● **What is expected**
Retyping each entry exactly is the whole task.

● **Provided records**
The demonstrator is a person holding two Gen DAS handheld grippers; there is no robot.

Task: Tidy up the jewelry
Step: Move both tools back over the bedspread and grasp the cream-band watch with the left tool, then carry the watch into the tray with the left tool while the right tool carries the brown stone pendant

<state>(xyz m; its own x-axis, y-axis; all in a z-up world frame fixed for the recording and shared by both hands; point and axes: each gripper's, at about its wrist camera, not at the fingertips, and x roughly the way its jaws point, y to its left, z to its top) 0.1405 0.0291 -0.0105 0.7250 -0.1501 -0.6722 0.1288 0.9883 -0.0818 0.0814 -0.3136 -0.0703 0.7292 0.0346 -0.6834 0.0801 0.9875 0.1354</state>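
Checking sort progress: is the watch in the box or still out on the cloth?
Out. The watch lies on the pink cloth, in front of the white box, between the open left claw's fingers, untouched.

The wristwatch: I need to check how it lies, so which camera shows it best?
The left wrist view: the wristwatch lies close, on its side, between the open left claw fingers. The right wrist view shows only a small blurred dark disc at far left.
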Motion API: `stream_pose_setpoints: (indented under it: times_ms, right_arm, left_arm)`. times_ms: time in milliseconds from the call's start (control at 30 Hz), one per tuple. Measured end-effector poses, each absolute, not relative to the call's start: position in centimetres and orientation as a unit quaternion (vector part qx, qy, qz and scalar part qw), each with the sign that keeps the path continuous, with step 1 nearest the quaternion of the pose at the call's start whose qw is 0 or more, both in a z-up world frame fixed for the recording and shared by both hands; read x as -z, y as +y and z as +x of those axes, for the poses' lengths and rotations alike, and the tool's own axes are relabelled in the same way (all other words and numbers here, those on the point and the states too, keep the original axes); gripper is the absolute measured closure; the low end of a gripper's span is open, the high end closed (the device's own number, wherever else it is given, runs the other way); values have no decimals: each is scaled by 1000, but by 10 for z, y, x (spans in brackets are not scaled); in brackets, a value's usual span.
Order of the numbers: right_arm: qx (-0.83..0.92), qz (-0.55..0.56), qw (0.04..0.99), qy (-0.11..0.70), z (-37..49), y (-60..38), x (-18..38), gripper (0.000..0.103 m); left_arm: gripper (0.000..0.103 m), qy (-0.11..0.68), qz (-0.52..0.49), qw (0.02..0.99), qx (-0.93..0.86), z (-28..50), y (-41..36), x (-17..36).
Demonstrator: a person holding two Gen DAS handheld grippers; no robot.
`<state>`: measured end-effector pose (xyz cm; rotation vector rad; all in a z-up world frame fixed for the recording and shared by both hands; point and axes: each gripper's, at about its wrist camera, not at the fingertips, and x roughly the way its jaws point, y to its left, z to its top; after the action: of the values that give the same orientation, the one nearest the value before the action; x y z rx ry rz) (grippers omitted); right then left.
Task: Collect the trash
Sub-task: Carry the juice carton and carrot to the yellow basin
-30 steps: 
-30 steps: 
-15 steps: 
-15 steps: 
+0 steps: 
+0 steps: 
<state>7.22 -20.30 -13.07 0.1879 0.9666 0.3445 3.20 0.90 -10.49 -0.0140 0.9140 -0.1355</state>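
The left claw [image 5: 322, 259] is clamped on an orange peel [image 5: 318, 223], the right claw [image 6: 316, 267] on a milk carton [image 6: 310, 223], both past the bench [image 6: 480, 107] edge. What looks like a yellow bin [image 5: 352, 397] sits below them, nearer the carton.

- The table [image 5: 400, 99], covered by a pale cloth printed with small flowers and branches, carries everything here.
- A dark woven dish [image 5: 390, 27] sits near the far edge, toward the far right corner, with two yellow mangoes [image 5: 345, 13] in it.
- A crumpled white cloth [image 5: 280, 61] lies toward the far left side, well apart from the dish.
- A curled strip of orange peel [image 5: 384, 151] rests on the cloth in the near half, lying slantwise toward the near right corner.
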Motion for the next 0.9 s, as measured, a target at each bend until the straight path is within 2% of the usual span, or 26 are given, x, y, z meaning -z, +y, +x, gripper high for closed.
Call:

● **Worked solution**
The demonstrator is a person holding two Gen DAS handheld grippers; there is no robot.

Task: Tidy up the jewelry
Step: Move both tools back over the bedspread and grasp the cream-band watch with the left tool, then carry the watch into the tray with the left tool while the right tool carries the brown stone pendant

<state>(xyz m; its own x-axis, y-axis; all in a z-up world frame fixed for the recording and shared by both hands; point and axes: each gripper's, at about its wrist camera, not at the fingertips, and x roughly the way its jaws point, y to its left, z to its top) 0.1405 0.0291 -0.0105 0.7250 -0.1501 -0.6722 0.1288 0.9883 -0.0818 0.0814 -0.3136 -0.0703 0.7292 0.0346 -0.6834 0.0801 0.9875 0.1354</state>
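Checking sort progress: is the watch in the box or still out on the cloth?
Out. The watch lies on the pink cloth, in front of the white box, between the open left claw's fingers, untouched.

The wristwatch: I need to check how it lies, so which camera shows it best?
The left wrist view: the wristwatch lies close, on its side, between the open left claw fingers. The right wrist view shows only a small blurred dark disc at far left.
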Motion API: `stream_pose_setpoints: (indented under it: times_ms, right_arm, left_arm)`. times_ms: time in milliseconds from the call's start (control at 30 Hz), one per tuple. Measured end-effector poses, each absolute, not relative to the call's start: position in centimetres and orientation as a unit quaternion (vector part qx, qy, qz and scalar part qw), each with the sign that keeps the path continuous, with step 1 nearest the quaternion of the pose at the call's start whose qw is 0 or more, both in a z-up world frame fixed for the recording and shared by both hands; read x as -z, y as +y and z as +x of those axes, for the poses' lengths and rotations alike, and the tool's own axes are relabelled in the same way (all other words and numbers here, those on the point and the states too, keep the original axes); gripper is the absolute measured closure; the low end of a gripper's span is open, the high end closed (the device's own number, wherever else it is given, runs the other way); values have no decimals: each is scaled by 1000, but by 10 for z, y, x (spans in brackets are not scaled); in brackets, a value's usual span.
Order of the numbers: right_arm: qx (-0.83..0.92), qz (-0.55..0.56), qw (0.04..0.99), qy (-0.11..0.70), z (-37..49), y (-60..38), x (-18..38), gripper (0.000..0.103 m); left_arm: gripper (0.000..0.103 m), qy (-0.11..0.68), qz (-0.52..0.49), qw (0.02..0.99), qx (-0.93..0.86), z (-28..50), y (-41..36), x (-17..36).
Demonstrator: a person holding two Gen DAS handheld grippers; no robot.
`<state>`: measured end-effector pose (xyz cm; rotation vector rad; all in a z-up world frame fixed for the recording and shared by both hands; point and axes: each gripper's, at about its wrist camera, not at the fingertips, and x roughly the way its jaws point, y to its left, z to its top; after the action: of the values that give the same orientation, the one nearest the value before the action; x y z rx ry rz) (grippers omitted); right then left.
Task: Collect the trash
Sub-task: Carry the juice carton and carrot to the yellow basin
-30 steps: 
-30 steps: 
-15 steps: 
-15 steps: 
+0 steps: 
+0 steps: 
<state>7.22 -20.30 -13.07 0.1879 0.9666 0.3445 3.20 0.90 -10.49 -0.0140 0.9140 -0.1355</state>
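The left claw [image 5: 322, 259] is clamped on an orange peel [image 5: 318, 223], the right claw [image 6: 316, 267] on a milk carton [image 6: 310, 223], both past the bench [image 6: 480, 107] edge. What looks like a yellow bin [image 5: 352, 397] sits below them, nearer the carton.

- The table [image 5: 400, 99], covered by a pale cloth printed with small flowers and branches, carries everything here.
- A dark woven dish [image 5: 390, 27] sits near the far edge, toward the far right corner, with two yellow mangoes [image 5: 345, 13] in it.
- A crumpled white cloth [image 5: 280, 61] lies toward the far left side, well apart from the dish.
- A curled strip of orange peel [image 5: 384, 151] rests on the cloth in the near half, lying slantwise toward the near right corner.
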Motion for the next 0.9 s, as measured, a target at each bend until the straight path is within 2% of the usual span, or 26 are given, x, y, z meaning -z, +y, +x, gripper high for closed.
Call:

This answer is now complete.